C’est aussi le Zapato de Oro (Arnedo) pour un français et la première oreille coupée à Madrid par un matador de France (confirmation d’alternative) (1), la grande aventure avec les Miura (26 paseos), et ses frères d’armes : Ruiz Miguel, Christian, Victor Mendes, El Fundi, Campuzano, El Zotoluco, Meca, Denis Loré,  Rui Bento Vasques (liste de guerriers non exhaustive).

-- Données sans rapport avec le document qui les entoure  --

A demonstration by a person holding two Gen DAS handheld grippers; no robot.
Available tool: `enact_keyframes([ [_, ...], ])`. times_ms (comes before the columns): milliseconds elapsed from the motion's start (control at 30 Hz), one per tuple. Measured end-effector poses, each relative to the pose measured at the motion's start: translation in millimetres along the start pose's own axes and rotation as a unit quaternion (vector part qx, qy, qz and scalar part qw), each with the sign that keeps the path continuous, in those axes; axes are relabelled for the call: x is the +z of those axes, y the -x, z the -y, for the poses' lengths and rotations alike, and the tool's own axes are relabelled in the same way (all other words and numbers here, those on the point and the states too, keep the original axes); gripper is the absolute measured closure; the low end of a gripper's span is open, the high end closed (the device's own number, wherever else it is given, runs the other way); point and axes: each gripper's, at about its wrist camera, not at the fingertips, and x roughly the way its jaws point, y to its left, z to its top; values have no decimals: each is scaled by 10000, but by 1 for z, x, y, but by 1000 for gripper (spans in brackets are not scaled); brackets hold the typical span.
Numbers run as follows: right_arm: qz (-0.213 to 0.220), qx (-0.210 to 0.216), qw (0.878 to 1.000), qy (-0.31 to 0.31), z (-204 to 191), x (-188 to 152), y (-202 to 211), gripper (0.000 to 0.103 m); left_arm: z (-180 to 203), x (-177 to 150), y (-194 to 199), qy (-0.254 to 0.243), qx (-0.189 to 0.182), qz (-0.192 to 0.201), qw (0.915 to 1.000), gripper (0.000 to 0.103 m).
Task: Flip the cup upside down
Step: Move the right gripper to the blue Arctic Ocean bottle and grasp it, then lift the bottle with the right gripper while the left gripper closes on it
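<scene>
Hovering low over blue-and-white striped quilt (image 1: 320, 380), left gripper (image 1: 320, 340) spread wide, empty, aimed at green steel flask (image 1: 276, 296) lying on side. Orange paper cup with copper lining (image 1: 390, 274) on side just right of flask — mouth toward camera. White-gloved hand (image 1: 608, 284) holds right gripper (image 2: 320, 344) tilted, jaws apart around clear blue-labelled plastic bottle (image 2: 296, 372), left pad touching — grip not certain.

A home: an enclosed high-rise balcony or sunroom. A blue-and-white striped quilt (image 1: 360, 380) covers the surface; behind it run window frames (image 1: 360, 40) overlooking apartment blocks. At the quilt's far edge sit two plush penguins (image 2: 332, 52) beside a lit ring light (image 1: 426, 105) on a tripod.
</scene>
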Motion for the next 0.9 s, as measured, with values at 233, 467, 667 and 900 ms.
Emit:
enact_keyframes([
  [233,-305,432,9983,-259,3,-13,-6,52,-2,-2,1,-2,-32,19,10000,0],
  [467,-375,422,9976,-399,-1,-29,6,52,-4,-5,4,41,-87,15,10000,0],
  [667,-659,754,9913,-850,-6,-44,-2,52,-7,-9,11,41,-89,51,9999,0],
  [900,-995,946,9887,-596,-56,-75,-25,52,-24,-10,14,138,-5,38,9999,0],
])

Dans un inventaire à la Prévert : les trois costumes rouges de Béziers, la course d’Arles avec El Fundi et Roberto Fernandez El Quitos pour une porta gayola terrorifique, un quiebro osé dans les planches, un 15 août, qui fit pleurer Papa Ricardo à Béziers, perché sur la pointe des pieds, pour repérer le morillo (avant d’estoquer) d’un bison, en fin d’après midi estivale à Ceret, le dernier rendez vous manqué avec les pensionnaires de Zahariche dans les arènes du plateau de Valras, pour blessure la veille à Dax (Cebada Gago ?).

Deux décades plus tard à Floirac (2) le Niño de San Cyprien se retire, sans « couper la coleta ».

Le journaliste et ami Jean Michel Dussol, ancien revistero de la presse quotidienne régionale (PQR) par sa plume et ses talents de «maïeuticien d’âme» nous restitue la saga taurine. Bien sûr on connaît la volonté, le courage et l’humilité du Torero, mais on découvre la fierté, la lucidité, la fraîcheur et la philosophie de l’autodidacte. Les témoignages de la cuadrilla, de la famille, des amis viennent étayer cette image moins connue.

Il y a quelques années, j’étais vice-président d’un club taurin arlésien, nous recevions Richard qui avait «flashé» sur un petit carreton en fer forgé, exposé au siège. J’avais négocié avec le président de l’époque, un peu réticent, ce modeste cadeau. Aujourd’hui, il fait office de symbole. Vingt ans devant pour parfaire la technique et déjà une décennie derrière pour transmettre aux élèves de l’école Adour Aficion.

Abrazo au duo.

Faena profonde avec de l’émotion

Richard Milian – L’honneur d’être torero (12×18) 217 pages de Jean-Michel Dussol. Editions Gascogne 2017

Samedi 6 janvier 2018
Jacques Lanfranchi « El Kallista »

Photo 1 : DR.
Photo 2  : Passe por collera avec Stéphane Fernandez Meca – toro de Patrick Laugier – Arles 17/10/2004. Picador Toni Morales – Festival Cyril Colombeau.
Photo 3 : Eric Depecker.

  1. le 24/7/1988 Juan Antonio Espla, Luis Reina, Toro Impostor de Martinez Uranga
  2. Floirac : 213ème paseo le 14/10/2001- Toros de Javier Perez Tabernero. Au paseo : Stéphane Fernandez Meca, Denis Loré et Richard qui gagne le Cep d’Or.